One part of the ´research object´ is the aforementioned DARE project (Development Arena for Research and Entrepreneurship), a project promoting academic entrepreneurship at LTU and UmU. Other parts are R&I-milieus at the two universities, for example Centre for Distance-Spanning Healthcare, The Bioactive Molecules Research Group, ProcessIT Innovations and Population Studies . Interviews about views on and attitudes towards gender, entrepreneurship, innovation and commercialization is scheduled to be carried out in three stages:
• The first set of interviews was carried out with researchers and teachers (25 women and 20 men) and provided a base for our understanding of the context and for the discourse analysis.
• In the second and ongoing set of interviews, the interviewees are researchers, project leaders and other project actors in DARE and the R&I-milieus. So far, eight women and seven men have been interviewed.
• The third and future set will focus on interviewees holding leading positions at the two universities.
Observations are also done at DARE´s activities promoting academic entrepreneurship and at similar activities in the regional innovation systems. Additionally, as part of the project, seminars, lectures and workshops on gender and entrepreneurship are arranged. So far, five workshops (with 15-20 participants each) have been carried out in which the method ´Personas´ (fictive characters described in pictures and texts) have been used. Personas illustrate typical ´situations´ and can function as a method for reflecting on and, hopefully, reframing norms and perspectives and for sharing knowledge and understanding among participants (Wikberg-Nilsson et al, 2010).
Moreover, discourse analyses of ´local´ and ´global´ texts on academic entrepreneurship are carried out. Some of the texts are collected on the Internet (c.f. Mautner, 2005b). The local texts, from the two universities, are for example reports, project descriptions, advertisements, invitations to seminars and courses, texts on internal debates, articles in the local newspapers and other kind of presentations of research and education activities, as well as results from our interviews, observations and workshops. The global texts are of similar types, but from the surrounding context and at regional, national and international level. Though the research project as a whole aims at studying both global and local discourses, this article is focused on the local discourse of academic entrepreneurship. This means that, instead of describing how global and local texts and discourses differ and converge, the findings are primarily based on the local level.

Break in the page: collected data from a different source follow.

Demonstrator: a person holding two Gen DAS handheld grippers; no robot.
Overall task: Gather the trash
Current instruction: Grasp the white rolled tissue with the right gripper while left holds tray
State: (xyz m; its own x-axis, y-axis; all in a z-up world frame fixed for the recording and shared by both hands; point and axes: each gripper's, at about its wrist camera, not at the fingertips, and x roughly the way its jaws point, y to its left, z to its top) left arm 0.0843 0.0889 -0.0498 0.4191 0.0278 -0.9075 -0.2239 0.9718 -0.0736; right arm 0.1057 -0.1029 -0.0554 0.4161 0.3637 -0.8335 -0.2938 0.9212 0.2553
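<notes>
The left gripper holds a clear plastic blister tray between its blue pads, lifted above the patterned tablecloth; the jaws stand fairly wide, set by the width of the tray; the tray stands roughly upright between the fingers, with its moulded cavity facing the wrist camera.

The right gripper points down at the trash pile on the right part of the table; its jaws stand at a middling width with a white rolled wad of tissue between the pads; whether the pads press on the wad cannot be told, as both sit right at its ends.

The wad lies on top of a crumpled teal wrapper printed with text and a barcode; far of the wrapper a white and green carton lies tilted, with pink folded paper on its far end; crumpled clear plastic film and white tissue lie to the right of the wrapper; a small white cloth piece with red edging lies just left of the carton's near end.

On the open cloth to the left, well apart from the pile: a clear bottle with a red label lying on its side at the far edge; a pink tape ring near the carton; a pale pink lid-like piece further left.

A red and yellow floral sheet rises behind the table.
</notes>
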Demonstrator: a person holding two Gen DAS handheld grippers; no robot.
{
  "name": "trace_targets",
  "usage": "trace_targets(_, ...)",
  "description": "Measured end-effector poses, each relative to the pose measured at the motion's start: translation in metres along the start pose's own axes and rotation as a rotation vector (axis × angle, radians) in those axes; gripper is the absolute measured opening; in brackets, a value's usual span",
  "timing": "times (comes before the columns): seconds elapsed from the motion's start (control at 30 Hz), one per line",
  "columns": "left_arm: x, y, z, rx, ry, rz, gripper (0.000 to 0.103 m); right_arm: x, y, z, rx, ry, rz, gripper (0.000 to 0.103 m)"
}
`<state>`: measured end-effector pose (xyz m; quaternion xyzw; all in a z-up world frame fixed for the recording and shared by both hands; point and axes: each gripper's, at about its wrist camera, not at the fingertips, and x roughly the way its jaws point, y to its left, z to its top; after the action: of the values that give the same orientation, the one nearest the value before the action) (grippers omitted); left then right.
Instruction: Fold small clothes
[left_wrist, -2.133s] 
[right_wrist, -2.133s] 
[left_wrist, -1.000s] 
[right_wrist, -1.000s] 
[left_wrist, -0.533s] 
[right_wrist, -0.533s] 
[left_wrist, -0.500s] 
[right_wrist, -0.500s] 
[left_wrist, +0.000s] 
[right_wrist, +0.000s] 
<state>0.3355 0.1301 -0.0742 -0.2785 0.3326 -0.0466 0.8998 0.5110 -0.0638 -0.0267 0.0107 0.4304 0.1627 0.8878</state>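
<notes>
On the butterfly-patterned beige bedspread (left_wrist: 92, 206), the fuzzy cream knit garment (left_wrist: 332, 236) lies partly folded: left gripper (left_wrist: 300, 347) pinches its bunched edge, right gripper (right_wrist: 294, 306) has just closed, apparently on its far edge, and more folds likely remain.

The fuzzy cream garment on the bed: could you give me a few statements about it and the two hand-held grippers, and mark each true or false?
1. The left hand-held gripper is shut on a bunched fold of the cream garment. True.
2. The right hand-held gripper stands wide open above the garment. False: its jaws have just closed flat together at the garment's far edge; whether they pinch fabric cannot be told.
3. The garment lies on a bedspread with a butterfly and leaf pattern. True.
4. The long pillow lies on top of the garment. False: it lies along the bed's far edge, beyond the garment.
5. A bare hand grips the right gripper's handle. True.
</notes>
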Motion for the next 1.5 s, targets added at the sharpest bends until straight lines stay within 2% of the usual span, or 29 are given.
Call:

The Global Entrepreneurship Discourse Faces Problems when Meeting Academia
The interviews at the studied universities show that there is a strong skepticism about the phenomenon of academic entrepreneurship, in parallel with the growing awareness of, and openness to, the idea that both services and products are possible to commercialize. Even in areas with commercial traditions, there are examples of researchers (mostly men) who are skeptical and even negative:
"Academia shall not engage in entrepreneurship. Academics can not be teachers, researchers, leaders, and also entrepreneurs. It is not good to put in the university vision, that we should be an entrepreneurial university". (Senior lecturer, man, Faculty of Engineering ).
Another man, who in addition to working as a researcher, also has a small business, and he experienced negative attitudes among colleagues. A woman researcher in an engineering field brings up similar kinds of experiences:
"I´m trying to be entrepreneurial in my work, but it seems not always to be the right thing to do. It is not easy, because there are many who want to preserve the traditional way of working within the university". (Senior lecturer, woman, engineering field)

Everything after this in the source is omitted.